Actuellement, au niveau pédiatrique, nous avons des difficultés à pouvoir hospitaliser tous les enfants, ce qui a nécessité d’ouvrir des lits et de réquisitionner cette chambre pédagogique, qui est un peu en suspens. Nous réfléchissons à pouvoir la créer ailleurs, et la mutualiser des temps d’échanges entre les patientes et les sages-femmes pendant le séjour à la maternité.
Vos personnels sont-ils tous informés de ces questions environnementales ?
Nous avons formé, de mémoire, une trentaine de personnes. C’est le projet FEES (pour Femmes Enceintes Environnement et Santé), qui concerne principalement trois domaines, ceux qui reviennent le plus pour les nouveaux-nés : la qualité de l’air intérieur, l’alimentation et les cosmétiques. En qualité de l’air intérieur, nous allons, par exemple, expliquer les dangers du monoxyde de carbone. On va aussi parler de tous ces composés qu’on a dans l’air intérieur et qui le polluent, que ce soit l’utilisation de parfum ou l’utilisation de bougies. C’est une formation qu’on va faire perdurer dans le temps de façon à ce que, petit à petit, la grande majorité du personnel soignant soit sensibilisé et puisse intervenir auprès des patients et des nouveau-nés.

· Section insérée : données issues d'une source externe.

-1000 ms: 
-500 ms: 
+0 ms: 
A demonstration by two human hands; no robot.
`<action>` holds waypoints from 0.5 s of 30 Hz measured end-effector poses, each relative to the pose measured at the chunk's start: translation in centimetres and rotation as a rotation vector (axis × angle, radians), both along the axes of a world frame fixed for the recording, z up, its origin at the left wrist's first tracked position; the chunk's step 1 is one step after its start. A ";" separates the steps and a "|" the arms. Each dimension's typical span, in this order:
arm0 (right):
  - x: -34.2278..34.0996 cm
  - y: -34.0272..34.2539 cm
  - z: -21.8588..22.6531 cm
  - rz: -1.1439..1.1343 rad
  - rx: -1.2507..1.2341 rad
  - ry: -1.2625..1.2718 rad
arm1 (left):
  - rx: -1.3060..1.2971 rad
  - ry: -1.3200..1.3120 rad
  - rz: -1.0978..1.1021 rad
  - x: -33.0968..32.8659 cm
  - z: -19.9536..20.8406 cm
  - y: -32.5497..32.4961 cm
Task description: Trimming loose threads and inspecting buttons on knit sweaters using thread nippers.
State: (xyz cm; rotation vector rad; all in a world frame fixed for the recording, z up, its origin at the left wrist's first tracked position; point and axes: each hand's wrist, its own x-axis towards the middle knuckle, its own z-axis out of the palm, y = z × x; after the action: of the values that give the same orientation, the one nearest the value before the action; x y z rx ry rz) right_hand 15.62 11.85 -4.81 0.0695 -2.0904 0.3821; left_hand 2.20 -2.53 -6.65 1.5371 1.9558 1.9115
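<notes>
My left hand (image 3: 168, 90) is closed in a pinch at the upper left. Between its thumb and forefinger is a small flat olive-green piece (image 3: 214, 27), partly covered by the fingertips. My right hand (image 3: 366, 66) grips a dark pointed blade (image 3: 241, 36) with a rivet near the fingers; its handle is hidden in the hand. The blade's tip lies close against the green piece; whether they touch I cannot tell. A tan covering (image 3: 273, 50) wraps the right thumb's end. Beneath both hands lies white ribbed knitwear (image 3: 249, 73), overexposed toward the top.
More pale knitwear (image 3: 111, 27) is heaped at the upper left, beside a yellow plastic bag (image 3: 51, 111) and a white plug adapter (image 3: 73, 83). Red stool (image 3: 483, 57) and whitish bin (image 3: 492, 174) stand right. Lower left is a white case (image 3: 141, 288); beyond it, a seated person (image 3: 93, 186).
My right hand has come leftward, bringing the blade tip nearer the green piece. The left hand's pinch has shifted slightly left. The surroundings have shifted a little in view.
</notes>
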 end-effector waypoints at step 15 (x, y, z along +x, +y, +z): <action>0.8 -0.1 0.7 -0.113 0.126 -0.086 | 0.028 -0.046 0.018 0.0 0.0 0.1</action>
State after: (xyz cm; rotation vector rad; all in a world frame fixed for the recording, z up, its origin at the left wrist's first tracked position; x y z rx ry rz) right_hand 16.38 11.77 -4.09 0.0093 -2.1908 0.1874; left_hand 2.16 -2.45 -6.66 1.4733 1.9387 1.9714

Le label THQSE devra être renouvelé d’ici deux ou trois ans. Quels sont les projets qui vont être développés dans les prochaines années ?
Effectivement, on ne peut pas se reposer sur nos lauriers. En termes d’alimentation, pour les femmes allaitantes et plus généralement pour celles qui viennent d’accoucher, nous réfléchissons à la composition des repas et, principalement, aux contenants de ces repas. Actuellement, ces derniers sont en plastique. Lorsqu’on les fait chauffer, on sait qu’il y a un passage de plastique dans l’alimentation. Sur ce sujet, on est contraints par le temps puisqu’une loi doit sortir en 2025. On réfléchit donc aux contenants à utiliser, à un retour d’un service à l’assiette etc. On souhaiterait aussi développer le recyclage de biodéchets.
En termes de soins aux nouveaux-nés, on mène une réflexion sur les bains qui sont faits de manière systématique, à jour 1 et jour 2. Est-ce que cela est nécessaire pour une deuxième ou troisième « par », c’est-à dire lorsqu’un une maman a déjà eu un enfant ? Est-ce qu’elle a besoin de cet accompagnement-là ? Pour une patiente qui est bien accompagnée par une sage-femme libérale, ne peut-elle pas le faire à domicile, dans son environnement à elle ? Est-ce que cela n’aurait pas plus de sens de le faire à ce moment-là ? On se pose plein de questions.